Une démarche à laquelle LA LUCHA ne croit guère. Ce mouvement citoyen ne voit pas le PGR , Flory Kabange Numbi condamner les proches du président de la République honoraire avec qui il est très proche. « Flory Kabange est-il aujourd’hui en mesure de conduire des enquêtes impartiales et crédibles sur des allégations de corruption généralisée qui concernent au premier plan des députés et des candidats du FCC de son protégé Joseph Kabila ? », s’interroge ce mouvement citoyen sur son compte tweeter, quelques heures après la lettre du procureur général de la République.

Et de poursuivre :  » Notre espoir est tout sauf de la naïveté… »
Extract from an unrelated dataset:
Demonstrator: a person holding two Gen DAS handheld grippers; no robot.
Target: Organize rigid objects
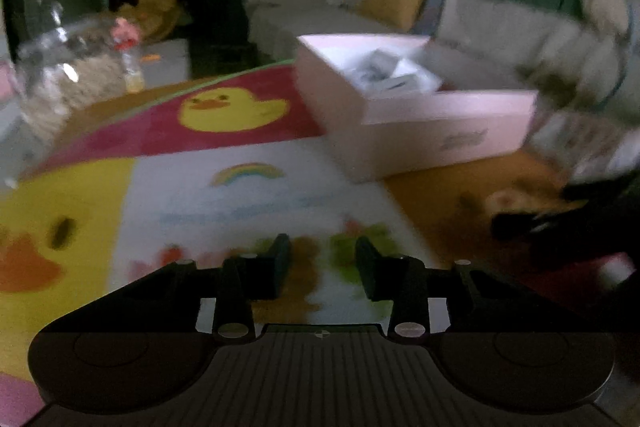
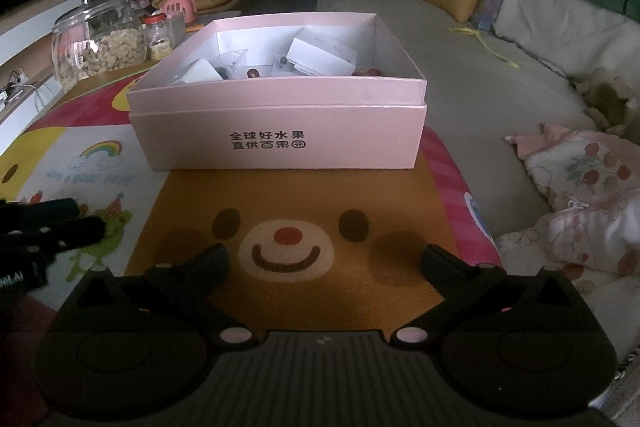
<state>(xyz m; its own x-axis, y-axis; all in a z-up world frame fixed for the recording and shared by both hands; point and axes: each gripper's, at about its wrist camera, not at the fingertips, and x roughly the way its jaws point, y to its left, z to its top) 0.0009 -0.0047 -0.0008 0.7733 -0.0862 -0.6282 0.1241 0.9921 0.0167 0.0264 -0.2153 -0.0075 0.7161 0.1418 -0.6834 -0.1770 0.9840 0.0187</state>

Le mouvement citoyen la Lutte pour le Changement signe et persiste: « …nous n’avons aucune confiance dans la Justice congolaise et en particulier dans le travail des parquets que chapeaute le Kabiliste Flory Kabanga Numbi. Il n’a jamais poursuivi ou fait condamner un seul grand corrupteur/corrompu et a été l’un des piliers du régime Kabila », a-t-il conclu.

 

Rappelons que depuis l’avènement de ces dites élections, plusieurs candidats sénateurs et gouverneurs, comme le nouveau conseiller spécial du président de la République,Vidye Tshimanga, ont jetté l’éponge en refus de monayage des voix par les grands électeurs.

 

Reste à savoir si les enquêtes du procureur général vont amener droit aux vrais acteurs de ces dites corruptions.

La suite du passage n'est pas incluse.